We’re all cocker hoop
Which is better, cocker or springer? Many would say a springer but the popular cocker is pretty hard to beat
If you were planning to buy a puppy to train as a rough-shooting and beating dog, which would you get, a springer or cocker?
It’s a question I was asked recently by a reader. My correspondent added that he had never owned a dog before and that it would be a family pet for much of the year, but a worker most Saturdays during the season.
Former Shooting Times gundog columnist Peter Moxon would have advised an English springer, which he regarded as the ideal rough-shooter’s dog and the best all-rounder.
He backed this up by saying that English springers of working stock “are natural hunters and retrievers, love working in cover and water, and are easy to train”. Apart from the “easy to train” part, I’d agree with all this.
Springers can be headstrong and I have come across a few that were as trainable as a wild goshawk.
Moxon’s second choice as a working dog was the cocker — he was an admirer of the breed’s “lovely, fast, happy action” but he thought that cockers tended to be rather more selfish than English springers and not so easy to train.
He wrote that 70 years ago, and my feeling is that the modern cocker is a very different dog than it was back in the middle of the past century.
I’d love to know what Moxon would have made of the 21st-century cocker — I suspect he would have been impressed not only with the smaller dog’s ability but also how biddable the breed has become. Both cockers and springers are bred to do the same thing, so when it comes to work there’s not much to choose between them.

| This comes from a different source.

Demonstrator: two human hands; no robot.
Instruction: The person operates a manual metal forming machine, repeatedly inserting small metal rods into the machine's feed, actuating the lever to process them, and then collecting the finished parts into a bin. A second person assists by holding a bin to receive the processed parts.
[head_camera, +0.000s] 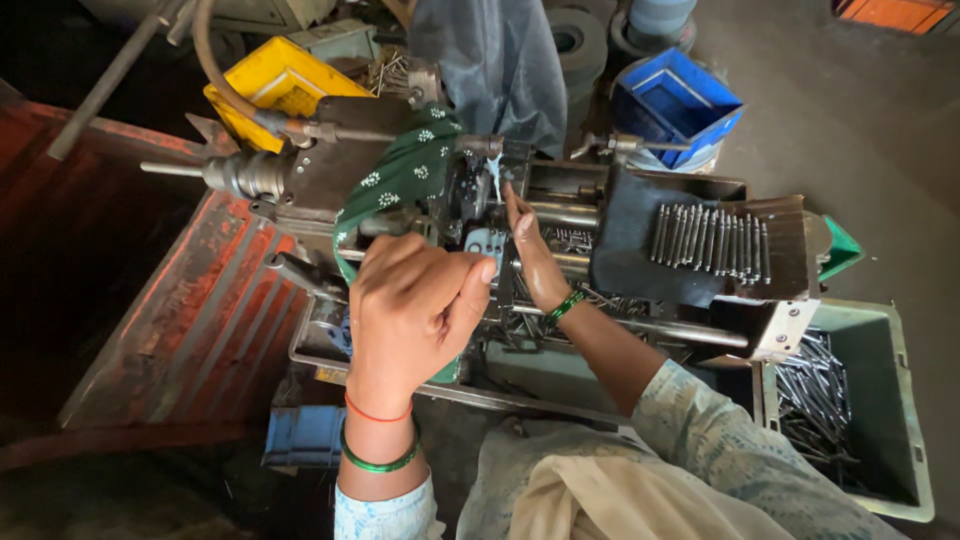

Well-trained examples of either breed will hunt even the densest of cover with the same passion, and both are enthusiastic with similar powers of endurance.
Retrieving
I’ve seen even the tiniest of cockers retrieve big cock pheasants, but if you want your dog to retrieve geese then the bigger springer is a better bet.

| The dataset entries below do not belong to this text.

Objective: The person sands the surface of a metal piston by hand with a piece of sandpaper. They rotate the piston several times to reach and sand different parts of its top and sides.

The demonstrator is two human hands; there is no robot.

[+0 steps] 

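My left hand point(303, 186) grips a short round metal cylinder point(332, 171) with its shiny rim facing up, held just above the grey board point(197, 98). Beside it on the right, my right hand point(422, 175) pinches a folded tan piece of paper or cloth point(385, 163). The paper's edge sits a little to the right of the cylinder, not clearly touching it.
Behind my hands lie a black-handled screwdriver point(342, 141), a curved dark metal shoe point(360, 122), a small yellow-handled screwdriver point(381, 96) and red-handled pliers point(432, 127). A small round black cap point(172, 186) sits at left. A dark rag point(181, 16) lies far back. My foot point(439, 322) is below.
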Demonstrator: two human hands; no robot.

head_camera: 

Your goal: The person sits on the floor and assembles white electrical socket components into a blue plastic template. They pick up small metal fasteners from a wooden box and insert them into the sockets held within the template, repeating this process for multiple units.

However, I do recall once shooting a right-and-left at Canadas in Northamptonshire and both birds fell on the far bank of the River Nene. My springer bitch swam to retrieve them but after attempting to pick them up gave me one of those ‘you’ve got to be joking’ looks before swimming back empty-mouthed. The geese were eventually picked by a Labrador.
However, my springer had never been asked to retrieve such a heavy bird before and I’m sure with practice she would have been able to manage.

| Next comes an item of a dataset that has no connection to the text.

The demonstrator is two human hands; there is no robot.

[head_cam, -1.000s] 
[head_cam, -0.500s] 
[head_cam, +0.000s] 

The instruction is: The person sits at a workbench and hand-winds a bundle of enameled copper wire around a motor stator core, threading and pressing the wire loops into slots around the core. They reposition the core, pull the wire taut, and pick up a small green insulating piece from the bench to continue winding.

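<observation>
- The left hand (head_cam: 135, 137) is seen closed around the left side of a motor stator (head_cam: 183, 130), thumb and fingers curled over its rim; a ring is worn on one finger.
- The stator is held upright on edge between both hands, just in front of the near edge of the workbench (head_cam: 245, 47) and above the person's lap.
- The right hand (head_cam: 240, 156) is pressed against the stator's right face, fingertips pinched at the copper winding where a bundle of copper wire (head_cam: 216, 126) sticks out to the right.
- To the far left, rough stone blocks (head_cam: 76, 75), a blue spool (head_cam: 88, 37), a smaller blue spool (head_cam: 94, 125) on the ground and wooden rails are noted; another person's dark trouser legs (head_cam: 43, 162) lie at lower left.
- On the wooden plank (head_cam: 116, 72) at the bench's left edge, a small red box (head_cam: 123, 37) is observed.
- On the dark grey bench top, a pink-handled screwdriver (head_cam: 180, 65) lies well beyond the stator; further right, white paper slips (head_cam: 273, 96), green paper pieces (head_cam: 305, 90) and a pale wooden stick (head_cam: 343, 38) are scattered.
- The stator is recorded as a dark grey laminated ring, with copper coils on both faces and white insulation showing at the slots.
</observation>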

An old Canada gander might weigh as much as 5kg, so it would be a challenge for a small cocker that might weigh only twice that. If you want your spaniel mainly for picking-up, opt for a springer.
Wildfowling
I’ve met a surprising number of springers that were competent wildfowling dogs, but few cockers. While both breeds may love water, the bigger springer has the advantage of being a more powerful swimmer — an important factor below the sea wall but also significant if retrieving mallard from a flight pond.
But for everything else, do you really need a springer when the smaller dog can cope equally well?
Springers and cockers no longer compete against each other in field trials, so it’s difficult to compare the two hunting the same ground.
My fellow Shooting Times contributor Lindsay Waddell tells me that many years ago he watched his first-ever spaniel trial at Glamis Castle in Angus. It was back in the days when cockers and springers competed against each other and Lindsay was fascinated to see Bill Bremner handle a cocker to victory, “winning the stake fair and square and running 15 springers into the ground”.
Cockers were scarce 30 years ago, but Lindsay was sufficiently impressed to ask Bill whether, if he ever bred any pups, he could have one. A few months later he took delivery of his first cocker, Debbie, beginning “his love affair with the wee dogs, while my days of keeping springers were numbered”.
Lindsay trialled his cockers with success. “Debbie and her successors gave me huge pleasure and seldom let me down, with a good number of awards including an open winner. They also proved exceptional picking-up dogs on the grouse moor.”
Lindsay is one of several people I know who started with springers but switched to cockers. Intriguingly, I’ve never known anyone change from cockers to springers. I’ve had springers for nearly 40 years but I advised my correspondent he was unlikely to go wrong with a good working cocker.